EXERCISE —
Skip every picture, and output exactly the lines starting at the one with "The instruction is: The" and running through the last line of the material below.

SOURCE DATA —
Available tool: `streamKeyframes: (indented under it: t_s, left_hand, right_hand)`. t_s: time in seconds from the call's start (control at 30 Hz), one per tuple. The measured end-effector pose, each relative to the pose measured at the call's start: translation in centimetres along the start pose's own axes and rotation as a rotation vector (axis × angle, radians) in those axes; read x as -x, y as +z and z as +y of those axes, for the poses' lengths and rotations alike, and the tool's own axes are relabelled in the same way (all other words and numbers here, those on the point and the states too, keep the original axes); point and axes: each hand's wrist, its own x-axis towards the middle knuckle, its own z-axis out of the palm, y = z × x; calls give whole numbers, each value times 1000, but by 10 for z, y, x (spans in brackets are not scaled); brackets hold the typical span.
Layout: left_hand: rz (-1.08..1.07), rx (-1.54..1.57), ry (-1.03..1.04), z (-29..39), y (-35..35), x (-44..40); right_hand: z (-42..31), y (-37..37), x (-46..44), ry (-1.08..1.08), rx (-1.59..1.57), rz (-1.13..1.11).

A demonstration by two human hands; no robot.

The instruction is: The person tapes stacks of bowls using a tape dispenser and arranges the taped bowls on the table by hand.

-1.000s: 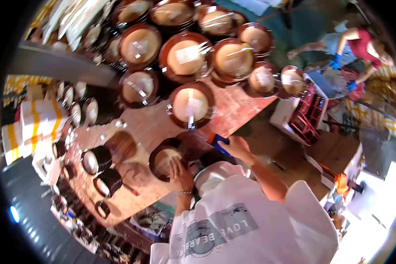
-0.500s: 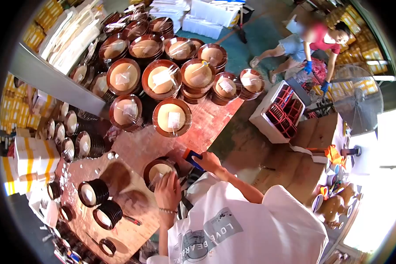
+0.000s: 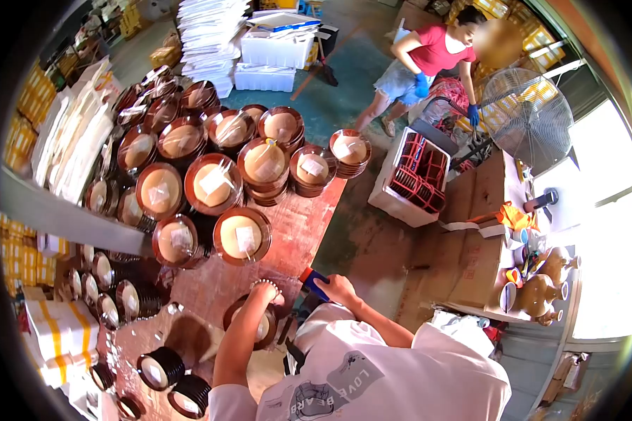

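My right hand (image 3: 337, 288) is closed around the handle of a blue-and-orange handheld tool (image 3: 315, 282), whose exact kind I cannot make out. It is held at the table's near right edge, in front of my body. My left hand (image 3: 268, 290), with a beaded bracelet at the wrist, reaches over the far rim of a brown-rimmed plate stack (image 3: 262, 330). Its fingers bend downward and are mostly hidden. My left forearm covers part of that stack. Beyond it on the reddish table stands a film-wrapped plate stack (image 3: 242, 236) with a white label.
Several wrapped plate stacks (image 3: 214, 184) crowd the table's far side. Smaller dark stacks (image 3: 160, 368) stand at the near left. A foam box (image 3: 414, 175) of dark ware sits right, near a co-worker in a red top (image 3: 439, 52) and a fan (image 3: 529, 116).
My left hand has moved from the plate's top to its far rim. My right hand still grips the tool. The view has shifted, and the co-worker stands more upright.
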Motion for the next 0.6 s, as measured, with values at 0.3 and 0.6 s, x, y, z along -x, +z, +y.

FINISHED EXERCISE —
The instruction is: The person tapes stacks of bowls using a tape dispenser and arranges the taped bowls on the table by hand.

-1.000s: 
-0.500s: 
+0.000s: 

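My right hand (image 3: 337, 288) is closed around the handle of a blue-and-orange handheld tool (image 3: 315, 282), whose exact kind I cannot make out. It is held at the table's near right edge, in front of my body. My left hand (image 3: 268, 290), with a beaded bracelet at the wrist, reaches over the far rim of a brown-rimmed plate stack (image 3: 262, 330). Its fingers bend downward and are mostly hidden. My left forearm covers part of that stack. Beyond it on the reddish table stands a film-wrapped plate stack (image 3: 242, 236) with a white label.
Several wrapped plate stacks (image 3: 214, 184) crowd the table's far side. Smaller dark stacks (image 3: 160, 368) stand at the near left. A foam box (image 3: 414, 175) of dark ware sits right, near a co-worker in a red top (image 3: 439, 52) and a fan (image 3: 529, 116).
My left hand has moved from the plate's top to its far rim. My right hand still grips the tool. The view has shifted, and the co-worker stands more upright.
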Motion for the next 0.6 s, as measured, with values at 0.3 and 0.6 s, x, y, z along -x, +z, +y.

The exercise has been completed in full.